HN Buddy Daily Digest
Tuesday, February 3, 2026
France Dumps Zoom and Teams
First up, get this: France is ditching Zoom and Teams! Apparently, Europe wants to be more independent digitally from the US. The comments were all over it, talking about how deep this dependency on US tech goes. Someone even linked to an article saying the whole EU could basically be shut down by a few US companies. Crazy, right? People were also chatting about open-source alternatives like Jitsi and how France has been trying to do this "digital autonomy" thing for ages, even back to De Gaulle.
New AI Model: Qwen3-Coder-Next
Then there's this new AI model, Qwen3-Coder-Next. Sounds like it's a big deal for coding. But the comments were pretty practical, like one guy saying if you're trying to run these big AI models locally, you gotta remember to pass back the "reasoning tokens" or they just fail. Another person was saying how older models like Llama aren't great for agent stuff because they weren't trained for it. Oh, and someone mentioned the RTX 6000 Blackwell Pro Workstation for running these beasts at home – sounded like a monster GPU with 96GB of VRAM!
Data Centers in Space? Nah.
There was a blog post, "Data centers in space makes no sense", which got a ton of comments. The author basically said it's a dumb idea. People in the comments were debating the cooling costs – the article claimed $0 for space cooling, but everyone was like, "Uh, no way!" They also brought up issues like data latency and how inefficient it would be. Someone did bring up this "SmartIR’s graphene-based radiator" that launched on SpaceX, suggesting maybe there's some new tech that *could* make cooling easier, but it still sounds pretty far-fetched.
What's Up With All Those Equals Signs in Emails?
This one was a fun dive into old tech history: "What's up with all those equals signs anyway?". You know when you get an email and it has `=3D` or `=20` scattered in it? Turns out it's from an old email standard called "quoted-printable" encoding. It was used to handle non-English characters and break up really long lines so old systems wouldn't mess them up. It's a relic from when every byte mattered and people had to be super creative with parsers.

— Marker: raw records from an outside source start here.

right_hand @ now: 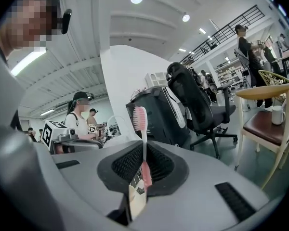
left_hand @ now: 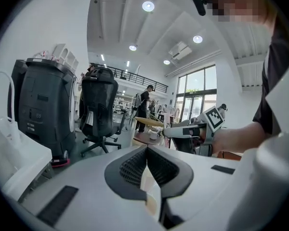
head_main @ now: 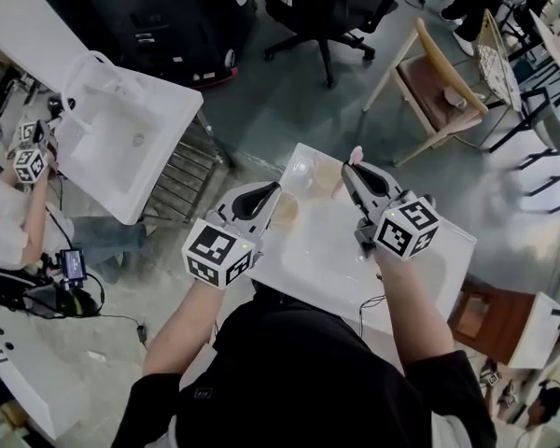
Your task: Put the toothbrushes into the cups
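While the right gripper (right_hand: 143, 160) clamps one pink toothbrush (right_hand: 139, 121), the left gripper (left_hand: 147, 160) has closed jaws.

Over the table (head_main: 327, 250) before us, our left tool (head_main: 269, 196) is left of our right tool (head_main: 349, 170), with a cup (head_main: 328, 179) on the table between them. The toothbrush (right_hand: 140, 121) stands upright in the right tool. A sink unit (head_main: 121, 147) stands left, an office chair (head_main: 322, 7) behind.
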Action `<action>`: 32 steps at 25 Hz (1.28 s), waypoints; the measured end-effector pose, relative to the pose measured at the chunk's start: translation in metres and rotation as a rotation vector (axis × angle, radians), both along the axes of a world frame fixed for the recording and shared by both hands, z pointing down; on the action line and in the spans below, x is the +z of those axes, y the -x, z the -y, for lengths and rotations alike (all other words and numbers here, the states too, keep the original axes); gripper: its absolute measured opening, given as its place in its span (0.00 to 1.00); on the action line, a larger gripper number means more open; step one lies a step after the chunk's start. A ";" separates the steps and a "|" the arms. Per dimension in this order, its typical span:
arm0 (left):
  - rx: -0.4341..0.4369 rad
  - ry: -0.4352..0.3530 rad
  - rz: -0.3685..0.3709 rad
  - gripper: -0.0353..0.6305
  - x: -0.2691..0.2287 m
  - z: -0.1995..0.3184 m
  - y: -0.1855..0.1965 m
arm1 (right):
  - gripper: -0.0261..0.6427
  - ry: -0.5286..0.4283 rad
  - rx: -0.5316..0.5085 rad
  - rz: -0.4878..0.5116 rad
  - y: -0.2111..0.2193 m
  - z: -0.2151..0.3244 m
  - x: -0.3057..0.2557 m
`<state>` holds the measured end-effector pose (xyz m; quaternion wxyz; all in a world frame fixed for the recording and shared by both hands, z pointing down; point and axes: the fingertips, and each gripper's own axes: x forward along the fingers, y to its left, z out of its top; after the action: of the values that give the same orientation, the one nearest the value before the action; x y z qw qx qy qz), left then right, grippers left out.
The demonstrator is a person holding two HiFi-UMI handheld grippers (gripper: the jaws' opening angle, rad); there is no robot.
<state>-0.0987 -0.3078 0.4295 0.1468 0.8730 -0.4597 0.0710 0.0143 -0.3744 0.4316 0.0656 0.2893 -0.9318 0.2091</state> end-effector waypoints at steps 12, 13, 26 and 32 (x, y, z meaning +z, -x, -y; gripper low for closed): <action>-0.009 0.056 -0.048 0.08 0.024 0.013 0.008 | 0.10 0.040 0.045 -0.032 0.004 0.042 0.049; -0.007 0.062 -0.053 0.08 0.027 0.013 0.007 | 0.10 0.043 0.048 -0.034 0.004 0.044 0.054; -0.016 0.125 -0.074 0.08 0.057 0.005 0.008 | 0.10 0.108 0.087 -0.079 0.008 0.052 0.118; -0.017 0.139 -0.083 0.08 0.065 0.000 0.009 | 0.10 0.125 0.106 -0.110 0.007 0.049 0.133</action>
<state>-0.1074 -0.3080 0.4940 0.2266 0.8589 -0.4547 0.0650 0.0077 -0.4233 0.5645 0.1233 0.3444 -0.8954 0.2537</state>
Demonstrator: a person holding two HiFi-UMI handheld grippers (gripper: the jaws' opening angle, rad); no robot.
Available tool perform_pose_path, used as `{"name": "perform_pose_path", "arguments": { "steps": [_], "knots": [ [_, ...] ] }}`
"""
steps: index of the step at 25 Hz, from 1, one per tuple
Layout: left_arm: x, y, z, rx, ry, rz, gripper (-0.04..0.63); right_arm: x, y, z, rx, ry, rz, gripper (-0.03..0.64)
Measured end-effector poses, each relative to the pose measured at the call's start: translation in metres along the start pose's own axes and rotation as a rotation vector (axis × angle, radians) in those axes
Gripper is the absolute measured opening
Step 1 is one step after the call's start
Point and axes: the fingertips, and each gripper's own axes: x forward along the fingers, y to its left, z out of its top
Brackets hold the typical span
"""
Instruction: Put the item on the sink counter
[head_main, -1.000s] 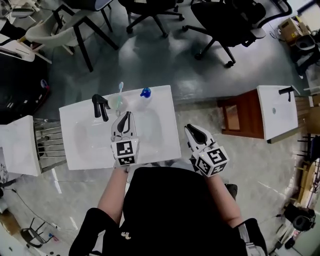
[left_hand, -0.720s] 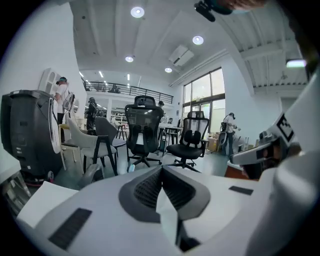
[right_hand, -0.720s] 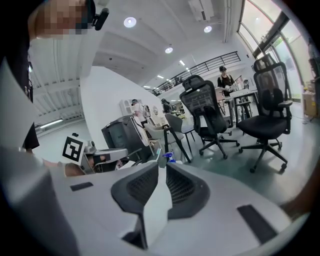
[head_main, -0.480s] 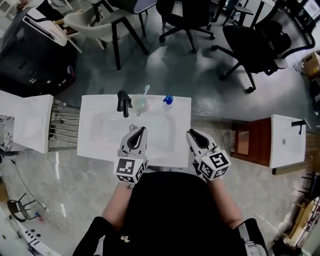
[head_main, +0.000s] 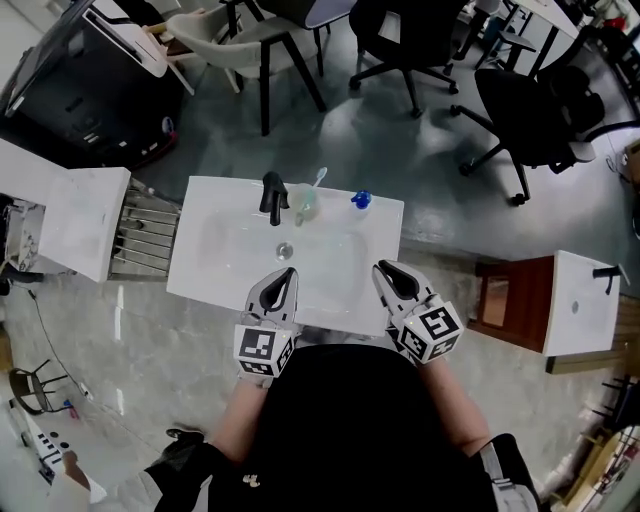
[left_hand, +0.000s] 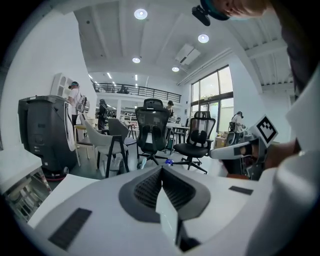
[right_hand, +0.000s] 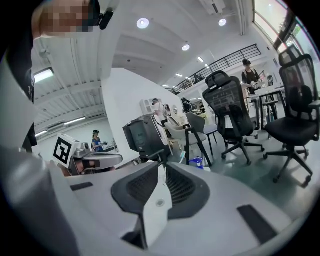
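Observation:
A white sink counter (head_main: 210, 250) stands in front of me in the head view. At its back edge are a black faucet (head_main: 272, 197), a clear cup with a toothbrush (head_main: 305, 205) and a small blue item (head_main: 361, 199). My left gripper (head_main: 287, 273) hovers over the basin's near side, shut and empty. Over the counter's near right part my right gripper (head_main: 382, 268) is also shut, with nothing in it. The left gripper view shows the closed left gripper (left_hand: 161, 168) and the blue item (left_hand: 169, 162) just past it. In the right gripper view the closed right gripper (right_hand: 161, 165) points toward the blue item (right_hand: 197, 161).
The basin drain (head_main: 285, 250) lies just ahead of the left gripper. A metal rack (head_main: 145, 235) and another white counter (head_main: 75, 220) stand to the left, a wooden stand (head_main: 500, 300) to the right. Office chairs (head_main: 540, 100) and a black machine (head_main: 90, 80) stand beyond the sink.
The left gripper has drawn back from mid-basin to the sink's near side. The right gripper has come from beside the sink to over its near right part. The head view has shifted.

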Motion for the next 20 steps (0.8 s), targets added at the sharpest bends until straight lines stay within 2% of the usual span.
{"name": "perform_pose_path", "arguments": {
  "steps": [8, 20],
  "knots": [
    [-0.019, 0.007, 0.0, -0.065, -0.038, 0.021, 0.023, 0.009, 0.021, 0.001, -0.025, 0.007, 0.063, 0.064],
    [-0.028, 0.013, 0.0, -0.085, -0.068, 0.04, 0.023, 0.016, 0.042, 0.0, -0.09, 0.023, 0.111, 0.059]
  ]
}}
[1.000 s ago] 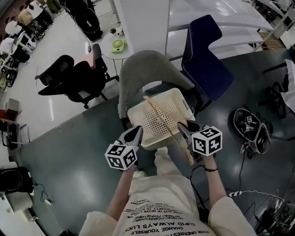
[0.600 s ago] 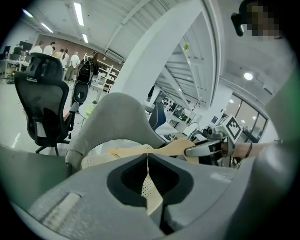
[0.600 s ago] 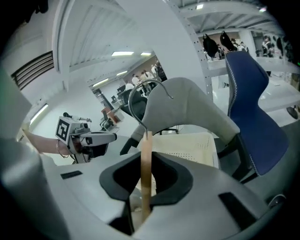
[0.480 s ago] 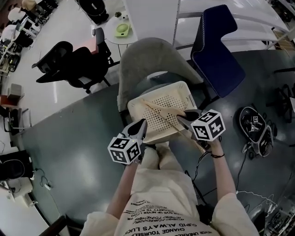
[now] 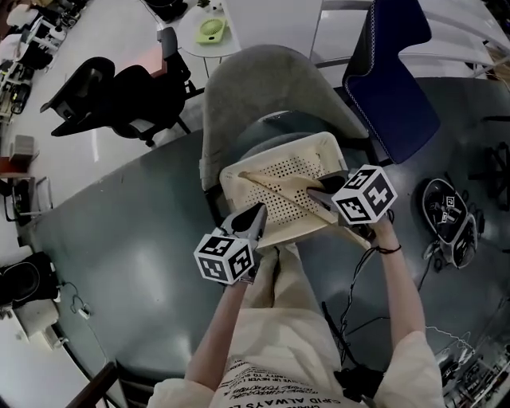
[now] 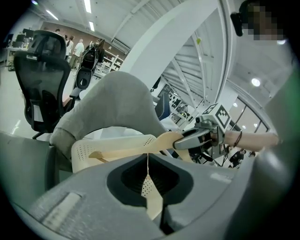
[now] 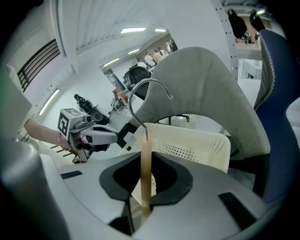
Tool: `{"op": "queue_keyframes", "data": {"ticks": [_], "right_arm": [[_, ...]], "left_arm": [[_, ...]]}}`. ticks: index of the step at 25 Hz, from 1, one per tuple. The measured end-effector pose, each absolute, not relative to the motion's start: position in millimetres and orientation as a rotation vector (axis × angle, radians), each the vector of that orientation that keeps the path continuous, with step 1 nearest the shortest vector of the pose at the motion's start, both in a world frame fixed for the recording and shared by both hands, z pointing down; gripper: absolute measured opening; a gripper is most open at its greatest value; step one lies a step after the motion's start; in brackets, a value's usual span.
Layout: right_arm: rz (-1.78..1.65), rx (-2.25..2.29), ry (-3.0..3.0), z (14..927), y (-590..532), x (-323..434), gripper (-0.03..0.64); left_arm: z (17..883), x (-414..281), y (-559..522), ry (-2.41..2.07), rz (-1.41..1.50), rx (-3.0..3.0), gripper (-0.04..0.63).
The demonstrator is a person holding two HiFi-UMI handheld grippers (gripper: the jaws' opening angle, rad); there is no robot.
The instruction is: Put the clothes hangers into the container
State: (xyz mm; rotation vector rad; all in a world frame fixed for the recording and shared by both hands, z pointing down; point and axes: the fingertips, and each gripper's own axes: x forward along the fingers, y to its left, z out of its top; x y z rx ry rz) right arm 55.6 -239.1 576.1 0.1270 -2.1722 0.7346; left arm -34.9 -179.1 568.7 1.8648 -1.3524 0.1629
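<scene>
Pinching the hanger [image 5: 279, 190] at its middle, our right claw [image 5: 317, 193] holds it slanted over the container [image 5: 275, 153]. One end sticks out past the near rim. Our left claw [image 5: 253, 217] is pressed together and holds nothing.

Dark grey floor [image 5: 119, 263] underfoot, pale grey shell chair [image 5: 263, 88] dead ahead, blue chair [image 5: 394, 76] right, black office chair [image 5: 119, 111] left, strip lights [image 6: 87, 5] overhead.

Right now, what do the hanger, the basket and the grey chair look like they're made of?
The hanger looks like pale matt wood, judging by its tan colour; its hook is shiny metal wire. The basket is probably cream plastic, with moulded rows of holes. The chair looks matt grey, perhaps fabric-covered; I can't be sure.
</scene>
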Motion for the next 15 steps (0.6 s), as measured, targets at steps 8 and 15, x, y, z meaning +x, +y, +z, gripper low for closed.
{"op": "queue_keyframes", "data": {"ticks": [8, 15], "right_arm": [[0.764, 0.009, -2.117, 606.7, -254.6, 36.6, 0.055], [0.809, -0.062, -2.081, 625.2, -256.1, 27.9, 0.055]], "left_arm": [[596.6, -36.3, -194.6, -1.319, 0.155, 1.848, 0.023], [613.7, -32.4, -199.7, -1.296, 0.15, 1.84, 0.023]]}}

New York Wants to Control Your 3D Printer
This is a wild one: New York is proposing a bill to require "blocking technology" on all 3D printers. Basically, they want printers to prevent you from printing certain things. The comments were full of skepticism. People were comparing it to past failed bans, like how some thought drones would become illegal. Others were saying it'd be super easy to get around, like just flashing custom firmware or that authorities could just "recruit" engineers to slip in "tracking dots" without anyone noticing. Sketchy stuff.
X Offices Raided, Grok Under Investigation
Big news for X (Twitter) and Grok: X offices were raided in France, and the UK is investigating Grok. It sounds like it's related to content responsibility, especially around deepfakes and illegal material. The comments were debating whether platforms should be responsible for user-generated content. Some were arguing that safe harbor provisions protect X, but if Grok (an LLM owned by X) *generates* illegal material based on user prompts, then X might be directly responsible. It's a messy legal area.
Xcode 26.3 Gets AI Coding Agents
And finally, for the dev crowd: Apple's Xcode 26.3 now lets developers use coding agents right in the IDE. So, AI helpers built right into Xcode. The comments were pretty mixed. A lot of people were complaining about Xcode's existing issues, like bad autocomplete or a terrible terminal. Some were skeptical about how useful these AI agents would be for complex code, but others pointed out that if the AI can access the IDE's internal tools and diagnostics, like some other new tools are doing, it could actually be pretty powerful.
Alright, that's the gist of it, man. Talk soon!